(Records from a data collection)
※
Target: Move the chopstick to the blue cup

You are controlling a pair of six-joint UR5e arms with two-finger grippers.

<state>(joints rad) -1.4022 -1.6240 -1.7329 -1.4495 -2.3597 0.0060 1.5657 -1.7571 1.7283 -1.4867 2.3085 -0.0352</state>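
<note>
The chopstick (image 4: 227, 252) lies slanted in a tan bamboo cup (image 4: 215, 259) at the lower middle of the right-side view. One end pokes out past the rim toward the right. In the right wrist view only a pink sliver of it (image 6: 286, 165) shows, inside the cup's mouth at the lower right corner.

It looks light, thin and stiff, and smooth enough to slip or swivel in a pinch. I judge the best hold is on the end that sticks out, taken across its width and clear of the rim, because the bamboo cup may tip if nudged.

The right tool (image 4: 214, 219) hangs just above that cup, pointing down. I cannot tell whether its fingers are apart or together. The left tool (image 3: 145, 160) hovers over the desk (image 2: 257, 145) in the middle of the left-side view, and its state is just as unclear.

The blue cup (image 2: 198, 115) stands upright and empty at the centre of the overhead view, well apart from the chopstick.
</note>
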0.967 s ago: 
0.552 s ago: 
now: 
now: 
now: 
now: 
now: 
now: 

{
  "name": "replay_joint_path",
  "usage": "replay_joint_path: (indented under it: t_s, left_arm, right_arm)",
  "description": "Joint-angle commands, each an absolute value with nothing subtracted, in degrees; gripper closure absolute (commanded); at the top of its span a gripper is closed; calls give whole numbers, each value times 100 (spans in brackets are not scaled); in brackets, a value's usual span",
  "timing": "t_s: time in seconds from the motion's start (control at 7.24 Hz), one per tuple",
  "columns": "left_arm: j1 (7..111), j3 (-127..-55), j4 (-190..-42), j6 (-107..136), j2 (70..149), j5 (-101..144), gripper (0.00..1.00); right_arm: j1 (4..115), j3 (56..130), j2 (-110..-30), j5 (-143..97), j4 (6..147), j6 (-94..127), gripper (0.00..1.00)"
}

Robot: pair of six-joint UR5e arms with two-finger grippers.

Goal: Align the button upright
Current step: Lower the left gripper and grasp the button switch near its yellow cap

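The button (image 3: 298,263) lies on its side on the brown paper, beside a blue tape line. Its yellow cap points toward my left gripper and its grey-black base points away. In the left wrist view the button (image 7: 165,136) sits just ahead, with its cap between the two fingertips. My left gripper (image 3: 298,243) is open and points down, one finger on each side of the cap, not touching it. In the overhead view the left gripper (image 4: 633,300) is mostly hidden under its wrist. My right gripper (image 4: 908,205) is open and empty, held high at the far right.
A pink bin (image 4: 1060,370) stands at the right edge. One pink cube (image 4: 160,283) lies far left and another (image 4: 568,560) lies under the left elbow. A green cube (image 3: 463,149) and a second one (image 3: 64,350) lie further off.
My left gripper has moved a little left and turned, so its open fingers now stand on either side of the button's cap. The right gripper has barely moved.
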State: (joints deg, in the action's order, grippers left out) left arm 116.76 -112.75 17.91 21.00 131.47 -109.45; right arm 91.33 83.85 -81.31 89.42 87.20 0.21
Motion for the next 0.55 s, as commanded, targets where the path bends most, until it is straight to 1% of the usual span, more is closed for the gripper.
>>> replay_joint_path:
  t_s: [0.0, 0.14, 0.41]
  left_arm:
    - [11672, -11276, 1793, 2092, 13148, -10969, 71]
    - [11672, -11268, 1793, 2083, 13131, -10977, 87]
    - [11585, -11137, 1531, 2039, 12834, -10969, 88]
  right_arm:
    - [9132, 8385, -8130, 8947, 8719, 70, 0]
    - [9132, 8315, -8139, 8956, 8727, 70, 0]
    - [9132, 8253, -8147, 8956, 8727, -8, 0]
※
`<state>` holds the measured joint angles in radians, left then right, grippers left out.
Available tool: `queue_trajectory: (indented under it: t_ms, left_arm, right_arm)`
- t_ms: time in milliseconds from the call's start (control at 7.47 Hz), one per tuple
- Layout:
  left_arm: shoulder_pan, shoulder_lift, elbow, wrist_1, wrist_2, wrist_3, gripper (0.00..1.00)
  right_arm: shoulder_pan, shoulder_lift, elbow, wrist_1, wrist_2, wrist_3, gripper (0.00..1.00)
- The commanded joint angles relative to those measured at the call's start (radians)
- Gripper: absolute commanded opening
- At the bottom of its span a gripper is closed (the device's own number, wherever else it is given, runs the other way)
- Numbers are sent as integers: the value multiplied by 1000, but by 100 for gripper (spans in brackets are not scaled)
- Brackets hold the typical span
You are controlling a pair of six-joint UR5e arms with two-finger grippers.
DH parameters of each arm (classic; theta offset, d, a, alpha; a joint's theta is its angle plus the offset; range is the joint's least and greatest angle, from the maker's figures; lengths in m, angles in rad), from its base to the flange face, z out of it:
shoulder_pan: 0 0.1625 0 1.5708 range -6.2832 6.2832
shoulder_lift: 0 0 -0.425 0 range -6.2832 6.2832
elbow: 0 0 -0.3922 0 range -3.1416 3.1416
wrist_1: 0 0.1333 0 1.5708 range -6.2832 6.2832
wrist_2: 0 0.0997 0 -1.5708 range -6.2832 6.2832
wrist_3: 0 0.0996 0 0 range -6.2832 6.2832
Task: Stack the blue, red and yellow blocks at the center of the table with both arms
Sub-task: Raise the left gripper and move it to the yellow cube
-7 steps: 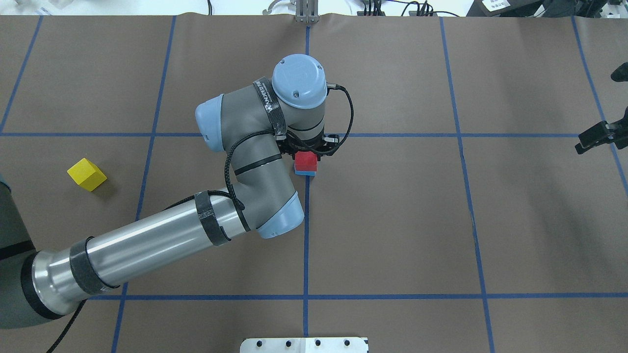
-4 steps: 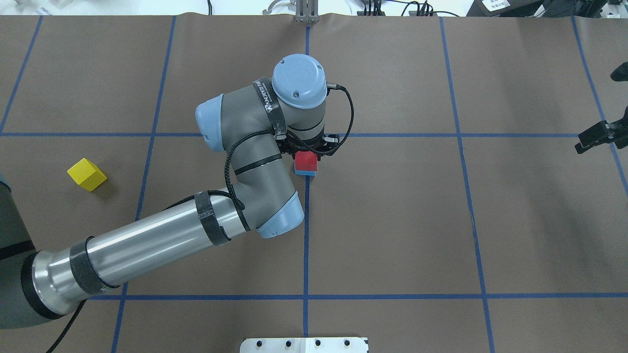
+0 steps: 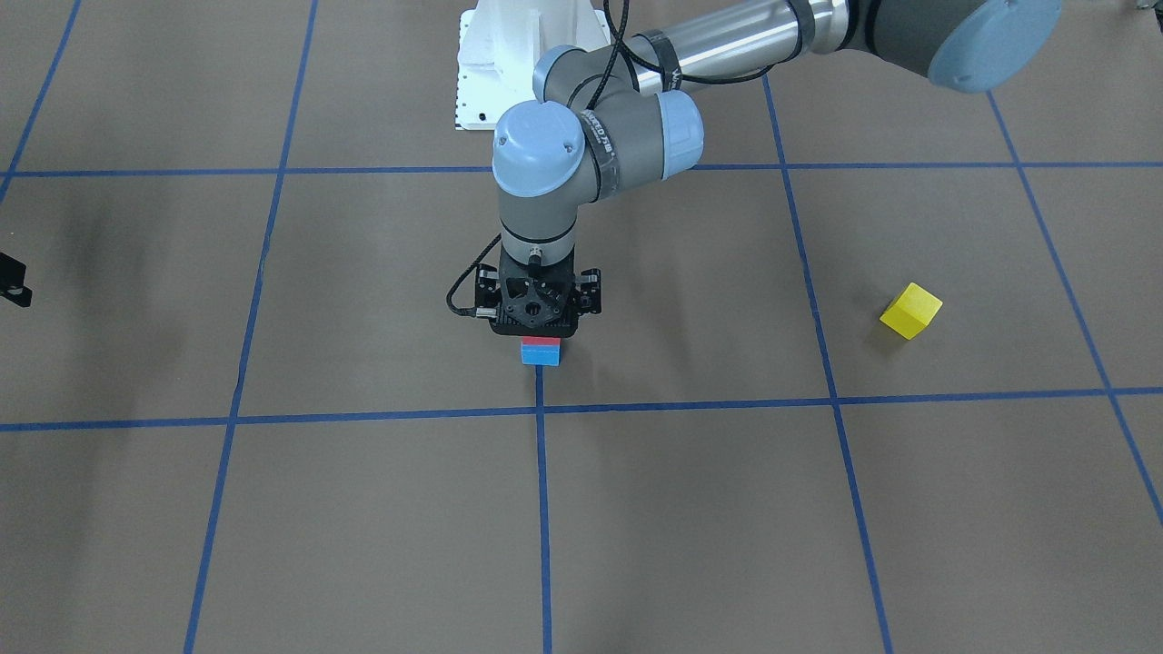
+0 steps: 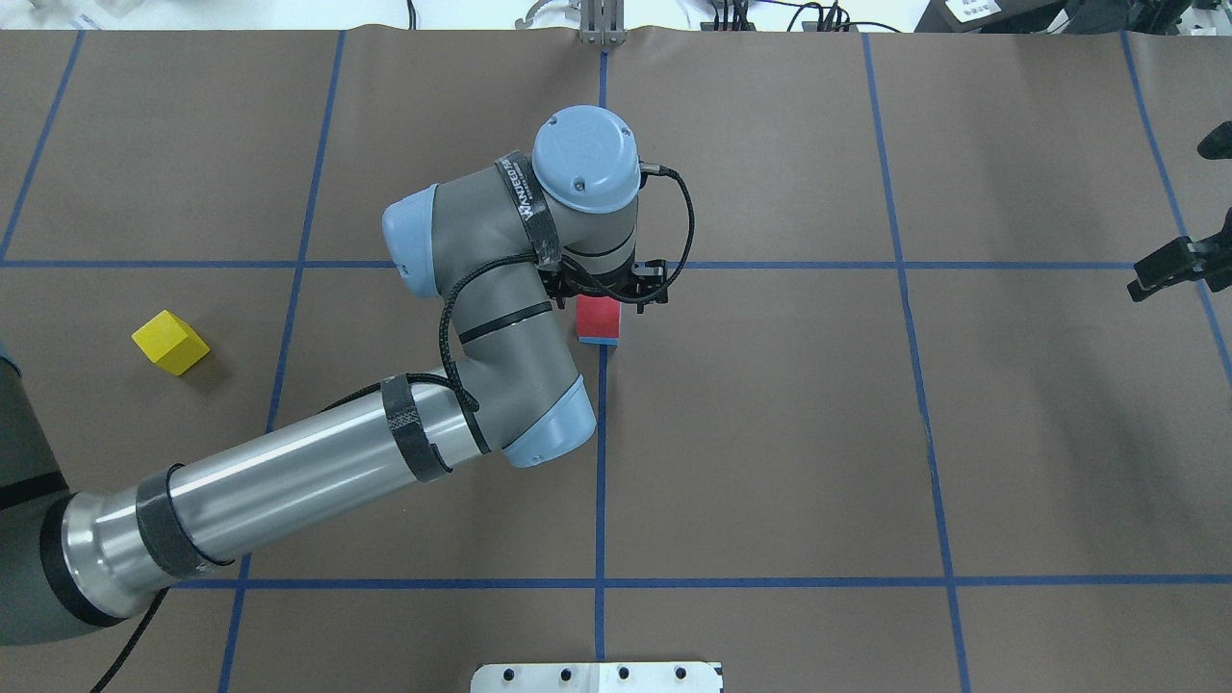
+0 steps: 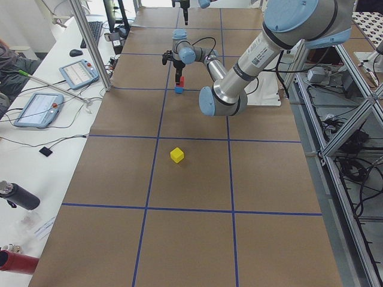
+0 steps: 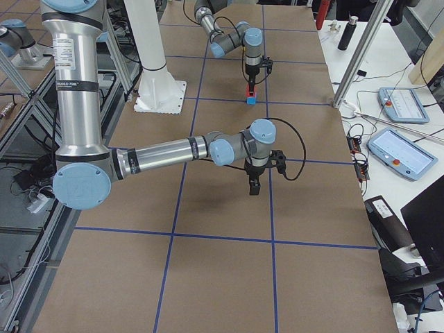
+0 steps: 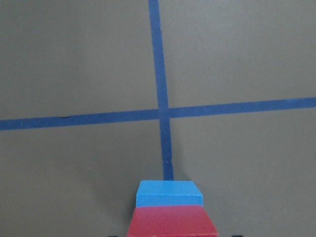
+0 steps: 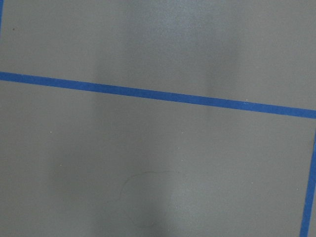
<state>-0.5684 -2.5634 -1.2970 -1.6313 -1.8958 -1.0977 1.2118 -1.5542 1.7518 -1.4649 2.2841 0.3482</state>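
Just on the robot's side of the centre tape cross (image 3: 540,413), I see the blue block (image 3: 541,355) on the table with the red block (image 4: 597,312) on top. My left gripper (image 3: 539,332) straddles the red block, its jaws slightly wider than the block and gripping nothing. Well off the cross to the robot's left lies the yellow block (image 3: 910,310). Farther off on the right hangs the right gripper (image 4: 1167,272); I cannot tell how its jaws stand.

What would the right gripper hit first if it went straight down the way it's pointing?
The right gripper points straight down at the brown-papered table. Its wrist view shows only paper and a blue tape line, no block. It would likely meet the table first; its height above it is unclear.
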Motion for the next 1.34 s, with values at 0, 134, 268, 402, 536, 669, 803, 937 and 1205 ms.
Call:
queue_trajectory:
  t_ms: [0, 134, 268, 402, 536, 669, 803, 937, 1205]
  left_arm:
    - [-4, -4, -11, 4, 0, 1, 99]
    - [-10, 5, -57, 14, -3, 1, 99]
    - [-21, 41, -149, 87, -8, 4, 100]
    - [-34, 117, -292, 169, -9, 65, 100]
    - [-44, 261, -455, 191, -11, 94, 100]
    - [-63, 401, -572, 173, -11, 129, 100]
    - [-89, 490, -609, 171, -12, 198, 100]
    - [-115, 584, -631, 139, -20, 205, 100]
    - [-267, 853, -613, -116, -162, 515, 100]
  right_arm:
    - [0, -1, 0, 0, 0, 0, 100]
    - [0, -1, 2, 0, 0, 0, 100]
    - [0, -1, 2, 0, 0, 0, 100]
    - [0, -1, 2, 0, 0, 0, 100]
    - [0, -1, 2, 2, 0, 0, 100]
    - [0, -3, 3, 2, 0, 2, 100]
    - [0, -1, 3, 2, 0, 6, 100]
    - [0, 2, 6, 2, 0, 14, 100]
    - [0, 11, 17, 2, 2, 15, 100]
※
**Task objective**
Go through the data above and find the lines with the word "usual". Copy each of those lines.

**Answer area**
  "description": "Joint-angle commands, each an absolute value with nothing subtracted, in degrees; gripper closure absolute (commanded); at the top of its span a gripper is closed; calls give whole numbers, each value times 100 (spans in brackets are not scaled); in brackets, a value's usual span",
Motion for the next 0.55 s, as commanded, targets where the path bends most, until it is straight to 1% of the usual span, more is closed for the gripper.

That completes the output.